■ **What the task asks**: The answer must be the data, repeated exactly.

■ **Dataset content**:
# # # # # # #

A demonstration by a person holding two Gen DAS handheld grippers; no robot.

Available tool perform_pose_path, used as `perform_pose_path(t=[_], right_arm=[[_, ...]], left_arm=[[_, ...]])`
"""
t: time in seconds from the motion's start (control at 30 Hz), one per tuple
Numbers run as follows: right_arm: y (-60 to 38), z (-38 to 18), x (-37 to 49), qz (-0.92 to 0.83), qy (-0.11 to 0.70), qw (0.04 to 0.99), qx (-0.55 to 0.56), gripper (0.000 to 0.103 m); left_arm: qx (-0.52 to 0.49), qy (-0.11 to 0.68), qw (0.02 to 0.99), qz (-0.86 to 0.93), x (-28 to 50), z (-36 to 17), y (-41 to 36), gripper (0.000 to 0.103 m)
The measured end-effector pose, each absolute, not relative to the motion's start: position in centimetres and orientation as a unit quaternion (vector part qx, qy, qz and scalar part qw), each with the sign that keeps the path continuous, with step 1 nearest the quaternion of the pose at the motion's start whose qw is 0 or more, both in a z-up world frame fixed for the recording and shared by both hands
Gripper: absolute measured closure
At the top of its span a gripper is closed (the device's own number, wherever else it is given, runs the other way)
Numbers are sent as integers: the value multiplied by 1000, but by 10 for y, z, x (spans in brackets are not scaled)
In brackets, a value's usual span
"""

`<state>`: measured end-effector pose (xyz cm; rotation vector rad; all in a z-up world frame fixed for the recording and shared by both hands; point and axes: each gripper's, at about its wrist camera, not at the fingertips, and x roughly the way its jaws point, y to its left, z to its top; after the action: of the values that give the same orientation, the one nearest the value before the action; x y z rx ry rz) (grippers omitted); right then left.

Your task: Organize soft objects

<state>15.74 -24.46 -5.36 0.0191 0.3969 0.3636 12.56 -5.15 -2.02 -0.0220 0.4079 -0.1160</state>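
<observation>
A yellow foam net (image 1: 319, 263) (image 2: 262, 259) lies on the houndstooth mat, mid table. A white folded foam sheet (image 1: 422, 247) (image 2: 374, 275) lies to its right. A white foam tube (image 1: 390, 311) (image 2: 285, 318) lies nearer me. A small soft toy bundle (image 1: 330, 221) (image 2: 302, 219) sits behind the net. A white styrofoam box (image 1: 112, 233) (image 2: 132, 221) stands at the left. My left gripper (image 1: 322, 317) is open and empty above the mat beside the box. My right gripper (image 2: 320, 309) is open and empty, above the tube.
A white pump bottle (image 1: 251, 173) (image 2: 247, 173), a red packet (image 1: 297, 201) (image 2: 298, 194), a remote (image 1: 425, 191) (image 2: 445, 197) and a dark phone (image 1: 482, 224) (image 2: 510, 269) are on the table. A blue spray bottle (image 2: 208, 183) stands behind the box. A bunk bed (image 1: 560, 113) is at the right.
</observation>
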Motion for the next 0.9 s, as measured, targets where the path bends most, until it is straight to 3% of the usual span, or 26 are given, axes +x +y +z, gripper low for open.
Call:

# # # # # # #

■ **Exercise result**:
A demonstration by a person holding two Gen DAS handheld grippers; no robot.

Available tool perform_pose_path, used as `perform_pose_path(t=[_], right_arm=[[_, ...]], left_arm=[[_, ...]])`
"""
t: time in seconds from the motion's start (control at 30 Hz), one per tuple
Numbers run as follows: right_arm: y (-60 to 38), z (-38 to 18), x (-37 to 49), qz (-0.92 to 0.83), qy (-0.11 to 0.70), qw (0.04 to 0.99), qx (-0.55 to 0.56), gripper (0.000 to 0.103 m); left_arm: qx (-0.52 to 0.49), qy (-0.11 to 0.68), qw (0.02 to 0.99), qz (-0.86 to 0.93), x (-28 to 50), z (-36 to 17), y (-41 to 36), gripper (0.000 to 0.103 m)
The measured end-effector pose, each absolute, not relative to the motion's start: position in centimetres and orientation as a unit quaternion (vector part qx, qy, qz and scalar part qw), each with the sign that keeps the path continuous, with step 1 nearest the quaternion of the pose at the motion's start whose qw is 0 or more, both in a z-up world frame fixed for the recording and shared by both hands
Gripper: absolute measured closure
At the top of its span a gripper is closed (the device's own number, wherever else it is given, runs the other way)
Numbers are sent as integers: the value multiplied by 1000, but by 10 for y, z, x (spans in brackets are not scaled)
In brackets, a value's usual span
"""

`<state>`: measured end-effector pose (xyz cm; rotation vector rad; all in a z-up world frame fixed for the recording and shared by both hands; point and axes: each gripper's, at about its wrist camera, not at the fingertips, and x roughly the way its jaws point, y to its left, z to its top; after the action: of the values that give the same orientation, the one nearest the value before the action; x y z rx ry rz) (grippers omitted); right then left.

Your task: Organize soft objects

<state>15.74 -24.46 -5.36 0.0191 0.3969 0.3636 12.56 -5.15 -2.02 -0.0220 0.4079 -0.1160</state>
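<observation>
A yellow foam net (image 1: 319, 263) (image 2: 262, 259) lies on the houndstooth mat, mid table. A white folded foam sheet (image 1: 422, 247) (image 2: 374, 275) lies to its right. A white foam tube (image 1: 390, 311) (image 2: 285, 318) lies nearer me. A small soft toy bundle (image 1: 330, 221) (image 2: 302, 219) sits behind the net. A white styrofoam box (image 1: 112, 233) (image 2: 132, 221) stands at the left. My left gripper (image 1: 322, 317) is open and empty above the mat beside the box. My right gripper (image 2: 320, 309) is open and empty, above the tube.
A white pump bottle (image 1: 251, 173) (image 2: 247, 173), a red packet (image 1: 297, 201) (image 2: 298, 194), a remote (image 1: 425, 191) (image 2: 445, 197) and a dark phone (image 1: 482, 224) (image 2: 510, 269) are on the table. A blue spray bottle (image 2: 208, 183) stands behind the box. A bunk bed (image 1: 560, 113) is at the right.
</observation>
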Motion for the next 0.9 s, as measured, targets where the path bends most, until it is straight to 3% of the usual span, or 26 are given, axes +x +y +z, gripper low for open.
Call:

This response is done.